Return only what lies between the first line of the entries and the line containing "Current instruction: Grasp", both lines included.
------------------------------
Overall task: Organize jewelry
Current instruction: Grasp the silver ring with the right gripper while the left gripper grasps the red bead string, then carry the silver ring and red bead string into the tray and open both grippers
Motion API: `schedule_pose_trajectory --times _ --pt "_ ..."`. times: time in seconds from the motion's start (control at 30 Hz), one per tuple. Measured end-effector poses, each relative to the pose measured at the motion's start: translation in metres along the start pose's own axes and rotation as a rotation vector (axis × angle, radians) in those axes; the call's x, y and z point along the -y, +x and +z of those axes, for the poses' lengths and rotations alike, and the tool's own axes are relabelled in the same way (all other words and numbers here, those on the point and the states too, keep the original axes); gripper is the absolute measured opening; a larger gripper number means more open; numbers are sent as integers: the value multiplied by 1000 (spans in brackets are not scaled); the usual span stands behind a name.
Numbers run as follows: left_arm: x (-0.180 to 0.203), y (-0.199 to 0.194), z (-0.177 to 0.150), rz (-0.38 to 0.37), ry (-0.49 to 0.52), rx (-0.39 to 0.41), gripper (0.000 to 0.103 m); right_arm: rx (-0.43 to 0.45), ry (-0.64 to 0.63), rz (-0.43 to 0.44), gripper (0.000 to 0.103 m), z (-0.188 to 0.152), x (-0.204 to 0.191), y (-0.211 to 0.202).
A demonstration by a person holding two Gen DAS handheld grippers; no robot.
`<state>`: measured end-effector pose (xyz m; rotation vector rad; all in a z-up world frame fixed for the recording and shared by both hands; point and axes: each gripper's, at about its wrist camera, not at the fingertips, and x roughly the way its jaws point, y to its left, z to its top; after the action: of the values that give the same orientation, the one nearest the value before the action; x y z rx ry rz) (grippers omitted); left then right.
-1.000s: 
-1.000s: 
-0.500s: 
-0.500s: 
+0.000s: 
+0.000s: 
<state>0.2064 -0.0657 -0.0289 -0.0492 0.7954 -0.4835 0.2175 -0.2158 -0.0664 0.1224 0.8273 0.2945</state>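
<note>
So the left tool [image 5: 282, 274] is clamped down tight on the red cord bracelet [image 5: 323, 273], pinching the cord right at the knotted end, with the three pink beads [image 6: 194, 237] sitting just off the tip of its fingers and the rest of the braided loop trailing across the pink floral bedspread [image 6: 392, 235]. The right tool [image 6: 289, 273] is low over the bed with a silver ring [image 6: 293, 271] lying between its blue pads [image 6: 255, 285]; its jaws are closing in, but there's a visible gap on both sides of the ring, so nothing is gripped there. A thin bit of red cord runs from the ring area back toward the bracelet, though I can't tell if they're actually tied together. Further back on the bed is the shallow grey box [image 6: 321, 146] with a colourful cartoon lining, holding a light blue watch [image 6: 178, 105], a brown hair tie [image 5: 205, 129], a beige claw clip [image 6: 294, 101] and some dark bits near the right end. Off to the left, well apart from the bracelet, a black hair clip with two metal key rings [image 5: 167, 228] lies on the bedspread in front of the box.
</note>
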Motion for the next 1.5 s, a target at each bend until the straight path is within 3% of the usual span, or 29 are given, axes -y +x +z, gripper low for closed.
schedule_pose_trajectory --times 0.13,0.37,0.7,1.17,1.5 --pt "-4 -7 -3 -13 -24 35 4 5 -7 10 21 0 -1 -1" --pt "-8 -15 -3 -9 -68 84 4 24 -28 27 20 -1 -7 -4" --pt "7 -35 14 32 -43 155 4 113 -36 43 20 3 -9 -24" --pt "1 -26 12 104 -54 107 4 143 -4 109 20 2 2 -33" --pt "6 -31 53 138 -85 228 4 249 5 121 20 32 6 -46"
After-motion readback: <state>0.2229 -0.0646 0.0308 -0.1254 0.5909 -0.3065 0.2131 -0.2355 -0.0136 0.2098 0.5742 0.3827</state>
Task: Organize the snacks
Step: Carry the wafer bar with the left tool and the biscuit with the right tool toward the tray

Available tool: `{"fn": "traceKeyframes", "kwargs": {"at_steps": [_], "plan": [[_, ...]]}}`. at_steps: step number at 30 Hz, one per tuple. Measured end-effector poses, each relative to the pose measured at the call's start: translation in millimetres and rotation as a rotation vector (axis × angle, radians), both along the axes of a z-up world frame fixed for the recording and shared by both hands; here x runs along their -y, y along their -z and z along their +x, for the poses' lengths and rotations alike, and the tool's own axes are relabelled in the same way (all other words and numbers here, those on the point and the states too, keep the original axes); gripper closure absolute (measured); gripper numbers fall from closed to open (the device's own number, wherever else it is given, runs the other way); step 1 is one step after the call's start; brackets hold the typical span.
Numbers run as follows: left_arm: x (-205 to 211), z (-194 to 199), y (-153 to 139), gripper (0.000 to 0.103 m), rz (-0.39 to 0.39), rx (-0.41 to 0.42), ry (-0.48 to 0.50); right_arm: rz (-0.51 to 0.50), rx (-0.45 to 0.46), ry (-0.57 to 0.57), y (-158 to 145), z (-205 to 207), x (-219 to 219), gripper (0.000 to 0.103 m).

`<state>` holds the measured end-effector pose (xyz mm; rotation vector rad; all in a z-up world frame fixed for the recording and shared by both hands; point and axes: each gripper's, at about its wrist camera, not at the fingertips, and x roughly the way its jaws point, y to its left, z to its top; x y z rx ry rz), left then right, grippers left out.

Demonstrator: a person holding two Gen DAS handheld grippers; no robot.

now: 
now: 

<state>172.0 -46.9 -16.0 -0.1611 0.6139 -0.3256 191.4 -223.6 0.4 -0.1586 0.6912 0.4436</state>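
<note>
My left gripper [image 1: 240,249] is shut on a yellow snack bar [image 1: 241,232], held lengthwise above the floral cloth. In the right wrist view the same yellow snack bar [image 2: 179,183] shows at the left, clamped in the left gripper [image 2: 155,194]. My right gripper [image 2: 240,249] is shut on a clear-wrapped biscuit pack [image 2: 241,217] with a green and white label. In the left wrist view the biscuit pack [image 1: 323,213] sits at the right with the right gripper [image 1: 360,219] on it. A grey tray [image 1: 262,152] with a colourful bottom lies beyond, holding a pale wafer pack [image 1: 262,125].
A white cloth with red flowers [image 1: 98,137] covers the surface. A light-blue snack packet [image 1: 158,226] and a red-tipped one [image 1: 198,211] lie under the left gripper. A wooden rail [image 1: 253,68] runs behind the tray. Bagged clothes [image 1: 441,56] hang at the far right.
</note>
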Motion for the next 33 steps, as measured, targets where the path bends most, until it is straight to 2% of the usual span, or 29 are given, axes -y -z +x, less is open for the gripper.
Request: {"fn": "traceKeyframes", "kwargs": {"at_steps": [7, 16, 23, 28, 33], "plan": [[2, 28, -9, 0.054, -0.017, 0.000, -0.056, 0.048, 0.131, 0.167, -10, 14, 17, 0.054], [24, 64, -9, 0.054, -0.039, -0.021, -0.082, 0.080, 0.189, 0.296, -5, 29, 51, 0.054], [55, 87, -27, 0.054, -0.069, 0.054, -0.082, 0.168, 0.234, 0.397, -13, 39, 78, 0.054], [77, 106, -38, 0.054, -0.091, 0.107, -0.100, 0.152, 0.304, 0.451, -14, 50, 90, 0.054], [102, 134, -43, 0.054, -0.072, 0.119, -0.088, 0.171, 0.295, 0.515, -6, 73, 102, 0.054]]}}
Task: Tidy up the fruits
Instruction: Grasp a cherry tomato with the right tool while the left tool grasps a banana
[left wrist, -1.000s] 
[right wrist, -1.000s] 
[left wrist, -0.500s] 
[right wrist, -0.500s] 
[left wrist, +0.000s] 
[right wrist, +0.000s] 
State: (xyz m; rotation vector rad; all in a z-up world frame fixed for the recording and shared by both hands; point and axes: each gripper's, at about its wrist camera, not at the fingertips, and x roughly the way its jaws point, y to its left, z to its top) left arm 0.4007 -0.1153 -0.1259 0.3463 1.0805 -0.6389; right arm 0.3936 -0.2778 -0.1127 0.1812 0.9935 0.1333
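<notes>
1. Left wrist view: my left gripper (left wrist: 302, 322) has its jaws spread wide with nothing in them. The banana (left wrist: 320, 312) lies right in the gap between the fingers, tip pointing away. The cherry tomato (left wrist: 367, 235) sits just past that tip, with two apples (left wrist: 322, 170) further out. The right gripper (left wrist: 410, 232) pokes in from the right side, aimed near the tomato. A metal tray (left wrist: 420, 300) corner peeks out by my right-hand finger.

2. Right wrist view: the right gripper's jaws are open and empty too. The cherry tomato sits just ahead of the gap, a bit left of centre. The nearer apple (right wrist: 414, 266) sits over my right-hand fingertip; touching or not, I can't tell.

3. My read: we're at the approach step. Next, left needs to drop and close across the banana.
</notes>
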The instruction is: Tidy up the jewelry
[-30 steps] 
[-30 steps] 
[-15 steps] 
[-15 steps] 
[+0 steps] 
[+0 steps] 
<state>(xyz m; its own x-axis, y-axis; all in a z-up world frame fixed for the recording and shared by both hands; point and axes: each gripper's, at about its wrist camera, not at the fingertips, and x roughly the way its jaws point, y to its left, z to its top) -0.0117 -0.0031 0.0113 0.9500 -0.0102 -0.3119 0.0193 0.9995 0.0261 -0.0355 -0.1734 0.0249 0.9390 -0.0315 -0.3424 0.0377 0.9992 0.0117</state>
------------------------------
• WRITTEN SOLUTION
Overall task: Organize jewelry
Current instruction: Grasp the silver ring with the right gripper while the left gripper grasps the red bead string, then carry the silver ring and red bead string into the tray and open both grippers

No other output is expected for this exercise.